123. The Panel is satisfied that the current psychological condition of the claimant is an injury caused by the motor accident on 23 August 2020.
124. The Panel is further satisfied that this injury has resulted in a permanent impairment which is not greater than 10% (7%).”
FINDINGS
The Panel conducts a new assessment of all the matters with which the medical assessment is concerned.[41]
[41] Section 7.26(6) of the Act.
The Panel, comprised of two specialist medical practitioners, is not required to choose between competing medical opinions and is required to form its own opinion: Insurance Australia Group Ltd v Keen[42] and Insurance Australia Ltd v Marsh.[43]
[42] [2021] NSWCA 287 at [40], [41] and [45].
[43] [2022] NSWCA 31 at [11], [21], [64].

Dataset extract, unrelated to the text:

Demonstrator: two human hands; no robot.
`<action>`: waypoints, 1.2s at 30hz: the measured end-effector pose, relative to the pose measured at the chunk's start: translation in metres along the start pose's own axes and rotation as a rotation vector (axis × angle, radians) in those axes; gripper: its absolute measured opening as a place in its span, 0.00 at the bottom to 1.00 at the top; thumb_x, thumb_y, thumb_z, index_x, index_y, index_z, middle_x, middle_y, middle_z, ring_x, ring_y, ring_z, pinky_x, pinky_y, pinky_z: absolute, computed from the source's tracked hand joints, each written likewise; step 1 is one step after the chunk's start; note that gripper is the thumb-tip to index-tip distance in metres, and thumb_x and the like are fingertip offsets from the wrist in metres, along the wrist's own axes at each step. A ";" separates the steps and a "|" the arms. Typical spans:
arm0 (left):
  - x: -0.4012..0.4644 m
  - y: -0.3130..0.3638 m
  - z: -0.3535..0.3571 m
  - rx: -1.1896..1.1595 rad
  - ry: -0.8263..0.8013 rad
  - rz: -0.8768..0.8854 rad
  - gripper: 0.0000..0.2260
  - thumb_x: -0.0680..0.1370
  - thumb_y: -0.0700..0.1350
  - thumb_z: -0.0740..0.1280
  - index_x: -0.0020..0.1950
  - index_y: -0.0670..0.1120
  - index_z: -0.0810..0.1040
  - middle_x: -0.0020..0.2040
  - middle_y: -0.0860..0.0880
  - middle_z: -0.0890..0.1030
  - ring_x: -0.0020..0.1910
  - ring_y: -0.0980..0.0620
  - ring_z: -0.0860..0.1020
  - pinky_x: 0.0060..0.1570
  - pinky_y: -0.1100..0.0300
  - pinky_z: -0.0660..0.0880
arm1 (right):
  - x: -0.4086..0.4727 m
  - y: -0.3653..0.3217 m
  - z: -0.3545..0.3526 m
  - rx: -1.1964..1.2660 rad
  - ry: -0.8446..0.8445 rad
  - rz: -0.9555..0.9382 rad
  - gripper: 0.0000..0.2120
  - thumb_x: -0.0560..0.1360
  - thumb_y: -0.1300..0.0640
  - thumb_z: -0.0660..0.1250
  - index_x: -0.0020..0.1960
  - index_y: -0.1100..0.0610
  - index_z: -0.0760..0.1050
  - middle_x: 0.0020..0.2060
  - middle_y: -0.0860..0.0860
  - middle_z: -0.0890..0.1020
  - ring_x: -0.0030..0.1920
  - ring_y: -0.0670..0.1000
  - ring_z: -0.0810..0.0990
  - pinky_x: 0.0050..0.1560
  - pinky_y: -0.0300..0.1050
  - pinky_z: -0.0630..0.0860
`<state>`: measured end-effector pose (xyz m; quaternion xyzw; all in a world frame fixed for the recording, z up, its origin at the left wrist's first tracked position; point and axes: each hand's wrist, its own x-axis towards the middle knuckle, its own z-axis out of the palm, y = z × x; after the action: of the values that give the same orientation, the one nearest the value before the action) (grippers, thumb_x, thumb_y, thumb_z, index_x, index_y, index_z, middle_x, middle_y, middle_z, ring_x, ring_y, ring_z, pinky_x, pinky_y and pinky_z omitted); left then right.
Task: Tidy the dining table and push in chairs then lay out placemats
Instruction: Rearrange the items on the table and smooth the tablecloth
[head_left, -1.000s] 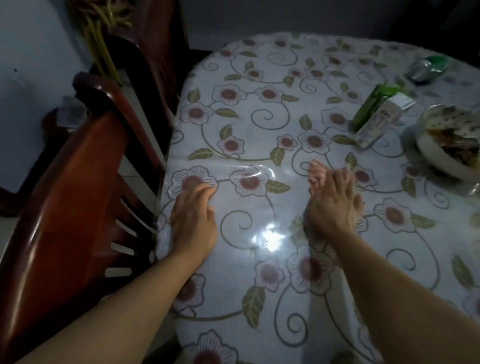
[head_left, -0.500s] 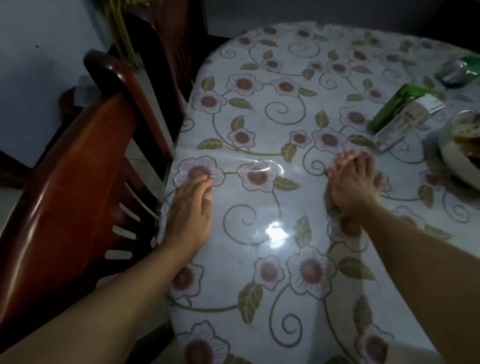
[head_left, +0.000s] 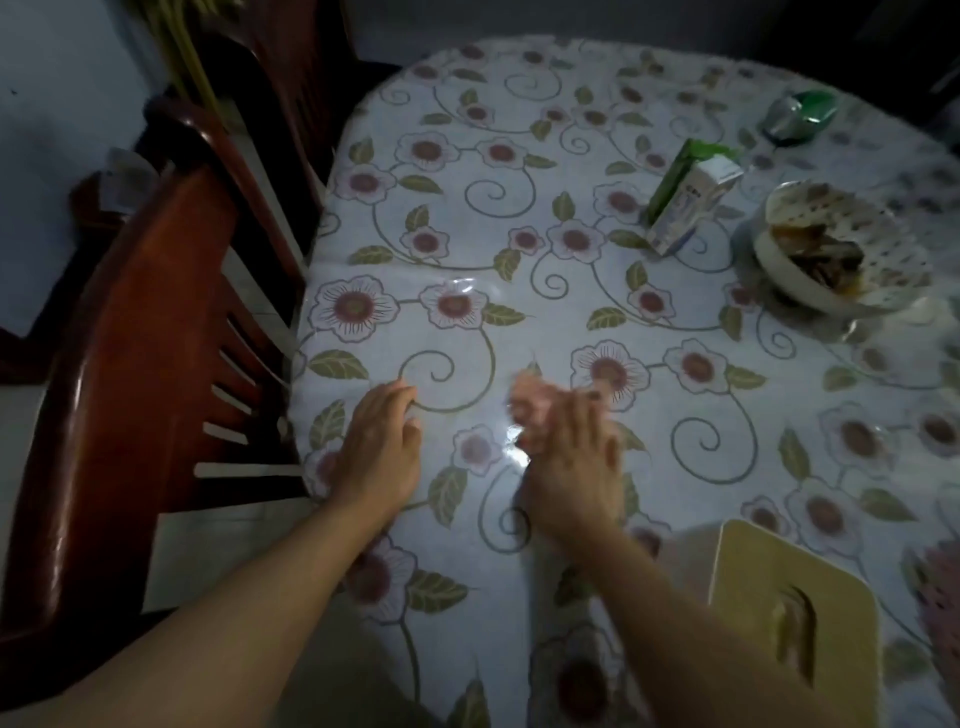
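Note:
The oval dining table (head_left: 519, 234) is covered by a glossy floral cloth. My left hand (head_left: 382, 441) rests palm down near the table's left edge, holding nothing. My right hand (head_left: 571, 457) presses a crumpled pink cloth (head_left: 527, 410) onto the tabletop just right of my left hand; it is blurred. A red-brown wooden chair (head_left: 130, 338) stands at the table's left side, its back close to the edge. A second dark wooden chair (head_left: 270, 104) stands behind it.
A bowl with food scraps (head_left: 795, 270) sits at the right. Left of it lies a white and green carton (head_left: 691, 202). A green and silver object (head_left: 800, 114) lies at the far right. A pale yellow plastic seat back (head_left: 753, 582) stands at the near right.
My right hand has slid the pink cloth toward me and leftward, closer to my left hand. My left hand stays near the left edge. The yellow seat back has come into view.

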<state>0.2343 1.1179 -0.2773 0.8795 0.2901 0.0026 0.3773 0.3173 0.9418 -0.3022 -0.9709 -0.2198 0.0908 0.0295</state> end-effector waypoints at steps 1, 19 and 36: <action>-0.007 0.000 0.002 -0.002 -0.012 0.018 0.19 0.81 0.40 0.54 0.72 0.41 0.64 0.75 0.45 0.62 0.74 0.49 0.58 0.71 0.62 0.51 | 0.011 0.018 -0.005 0.030 -0.037 0.212 0.37 0.77 0.50 0.57 0.77 0.58 0.40 0.77 0.58 0.42 0.76 0.59 0.37 0.74 0.56 0.41; -0.086 -0.009 -0.014 -0.010 -0.187 -0.020 0.19 0.81 0.42 0.54 0.72 0.46 0.63 0.72 0.44 0.68 0.69 0.46 0.67 0.68 0.55 0.63 | -0.131 0.001 0.014 0.151 0.088 -0.426 0.30 0.71 0.60 0.59 0.73 0.56 0.61 0.74 0.52 0.59 0.75 0.63 0.56 0.74 0.57 0.51; -0.108 -0.005 -0.025 0.075 -0.142 -0.082 0.18 0.81 0.43 0.54 0.71 0.47 0.65 0.70 0.43 0.69 0.67 0.43 0.68 0.63 0.53 0.66 | -0.152 -0.028 -0.029 0.823 -0.028 -0.112 0.11 0.77 0.70 0.58 0.47 0.64 0.79 0.44 0.55 0.82 0.37 0.44 0.79 0.40 0.36 0.78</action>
<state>0.1366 1.0820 -0.2389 0.8784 0.2982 -0.0863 0.3634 0.1761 0.9009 -0.2459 -0.8633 -0.2183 0.1827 0.4168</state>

The Panel adopts the detailed and substantive examination report provided by the Medical Assessors. In these circumstances it is unnecessary to add any further reasons save as to note that an aggravation, exacerbation or acceleration of a psychological condition is an injury within the meaning of the MAI Act.[44] The Medical Assessors have explained how the motor accident exacerbated the claimant’s post-traumatic stress condition and mixed depressive and anxiety disorder and caused an onset of alcohol dependence.
[44] Todev v AAI Ltd [2023] NSWSC 836 at [53].
We otherwise emphasise our conclusion[45] that we have not considered the psychological effects of the ectopic pregnancy as it is unrelated to the motor accident.
[45] See Medical Assessors reasons at paragraph 54, [51].
CONCLUSION
The Panel has come to a different conclusion to that of Medical Assessor Chew. Whilst the final whole person impairment was numerically the same, the explanation as to the findings of the Panel are qualitatively different in the understanding of this psychological injury suffered by the claimant at the time of this re-examination.
Accordingly, the certificate is revoked, and a new certificate issued.